With the rlist library, we can select the list names that we want with list.select and then stack those lists into a data frame using list.stack. As I did above with the XML document, I use the str_c function to collapse the vectors of characters into a single string so that books with multiple authors are all on one line.
dataframe <- list.stack(list.select(json_list,title, str_c(`author(s)`, collapse = ", "),publish_year, pages, description))
names(dataframe) <- names(json_list[[1]])
dataframe
## title
## 1 Automated Data Collection with R
## 2 R for Data Science
## 3 R Graphics Cookbook
## author(s) publish_year
## 1 Simon Munzert, Christian Rubba, Peter Meibner, Dominic Nyhuis 2015
## 2 Hadley Wickham, Garrett Grolemund 2016
## 3 Winston Chang 2019
## pages
## 1 452
## 2 492
## 3 425
## description
## 1 A Practical Guide to Web Scraping and Text Mining
## 2 Learn how to use R to turn raw data into insight, knowledge, and understanding.
## 3 Cookbook to help scientists, engineers, and data analysts generate high-quality graphs quickly.
#author <- list.select(json_list, author)
If I use the unlist function instead of str_c, I can show each author on its own line such that the title, year published, pages, and description of the book are repeated for each author.
dataframe <- list.stack(list.select(json_list,title, unlist(`author(s)`),publish_year, pages, description))

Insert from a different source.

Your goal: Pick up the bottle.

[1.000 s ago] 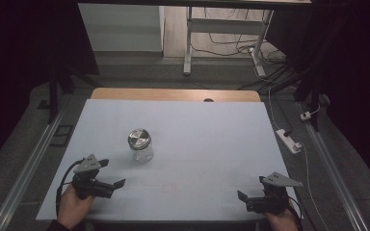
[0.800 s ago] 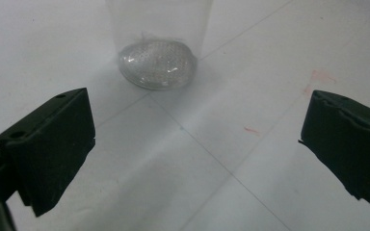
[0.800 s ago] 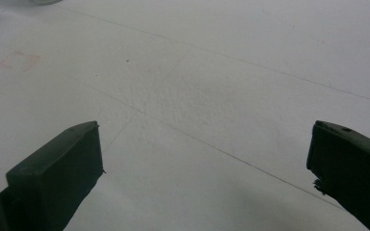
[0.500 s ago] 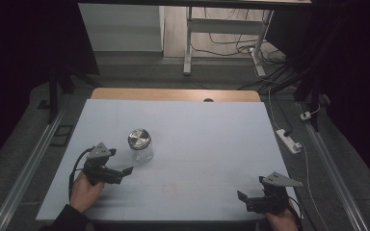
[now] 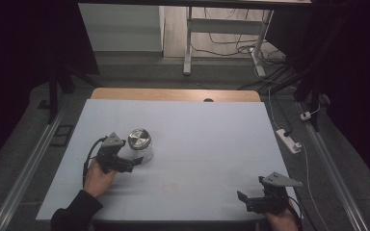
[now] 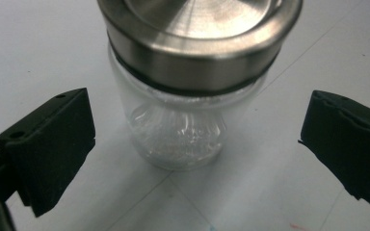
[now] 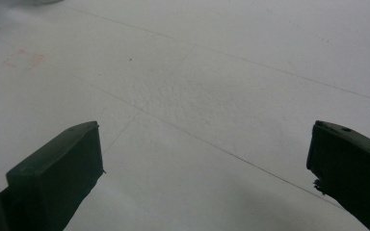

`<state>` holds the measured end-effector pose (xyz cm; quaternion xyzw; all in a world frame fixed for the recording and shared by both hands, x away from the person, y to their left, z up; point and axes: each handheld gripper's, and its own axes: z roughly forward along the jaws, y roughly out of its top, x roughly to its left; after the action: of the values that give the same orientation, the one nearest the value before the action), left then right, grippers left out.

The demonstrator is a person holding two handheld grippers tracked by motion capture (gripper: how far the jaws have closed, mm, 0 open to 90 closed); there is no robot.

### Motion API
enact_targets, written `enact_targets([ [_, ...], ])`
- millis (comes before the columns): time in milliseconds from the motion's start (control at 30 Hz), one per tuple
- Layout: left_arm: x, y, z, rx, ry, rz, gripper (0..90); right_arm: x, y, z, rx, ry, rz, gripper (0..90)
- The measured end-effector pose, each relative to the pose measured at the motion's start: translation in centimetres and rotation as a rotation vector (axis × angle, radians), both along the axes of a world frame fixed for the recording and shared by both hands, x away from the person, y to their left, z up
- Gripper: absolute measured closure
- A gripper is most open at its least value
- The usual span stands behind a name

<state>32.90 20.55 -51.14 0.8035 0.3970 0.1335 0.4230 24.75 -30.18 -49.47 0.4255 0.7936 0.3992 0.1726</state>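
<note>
Right gripper (image 5: 250, 201): your near-edge item, fingers spread, nothing between them, unmoved. Left gripper (image 5: 127, 163): you've advanced it from the near edge; fingers wide, flanking the jar (image 6: 188, 96), untouched. Jar: upright, left-centre of surface (image 5: 212, 144). Grasp looks imminent.

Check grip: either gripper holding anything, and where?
Nothing held. Left gripper is open, jaws either side of the glass jar without touching. Right gripper is open over the bare table.
</note>
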Motion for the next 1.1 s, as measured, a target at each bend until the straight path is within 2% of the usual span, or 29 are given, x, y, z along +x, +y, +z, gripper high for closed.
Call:
enact_targets([
  [233, 1.4, -0.7, -0.4, -0.005, 0.007, -0.02, 0.0, 0.0, 0.0, 0.0, 0.001, 0.001, 0.001, 0.0],
  [600, 2.7, -1.6, -0.9, 0.048, -0.01, -0.054, 0.0, 0.0, 0.1, 0.0, -0.003, 0.002, 0.006, 0.0],
  [767, 2.7, -2.0, -0.7, 0.088, -0.04, -0.046, 6.8, 0.0, 0.1, 0.0, -0.006, 0.002, 0.008, 0.0],
  [900, 2.6, -1.9, -0.6, 0.086, -0.046, -0.034, 15.0, 0.0, 0.1, 0.0, -0.007, 0.002, 0.008, 0.0],
  [1100, 2.7, -1.8, -0.7, 0.077, -0.052, -0.041, 15.5, 0.0, 0.1, 0.0, -0.008, 0.002, 0.007, 0.0],
])
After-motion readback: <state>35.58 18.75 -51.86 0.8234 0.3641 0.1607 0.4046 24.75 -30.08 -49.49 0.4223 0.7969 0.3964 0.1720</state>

names(dataframe) <- names(json_list[[1]])
dataframe
## title author(s) publish_year pages
## 1 Automated Data Collection with R Simon Munzert 2015 452
## 2 Automated Data Collection with R Christian Rubba 2015 452
## 3 Automated Data Collection with R Peter Meibner 2015 452
## 4 Automated Data Collection with R Dominic Nyhuis 2015 452
## 5 R for Data Science Hadley Wickham 2016 492
## 6 R for Data Science Garrett Grolemund 2016 492
## 7 R Graphics Cookbook Winston Chang 2019 425
## description
## 1 A Practical Guide to Web Scraping and Text Mining
## 2 A Practical Guide to Web Scraping and Text Mining
## 3 A Practical Guide to Web Scraping and Text Mining
## 4 A Practical Guide to Web Scraping and Text Mining
## 5 Learn how to use R to turn raw data into insight, knowledge, and understanding.
## 6 Learn how to use R to turn raw data into insight, knowledge, and understanding.
## 7 Cookbook to help scientists, engineers, and data analysts generate high-quality graphs quickly.
In this project I have demonstrated how to parse, extract, manipulate, and organize HTML, XML, and JSON data using R. These skills are highly valuable in working with data from the web such as API’s and web scraping. Although the data from each file type is stored in a different structure, depending on our end goal, we can make each data frame look exactly the same, or we can change the format like I demonstrated when we wanted each author to have it’s own line in the data frame. The key is simply to understand the underlying structure of the data. Once you know and understand the structure, you can extract the elements that you need and organize/format them into any format necessary.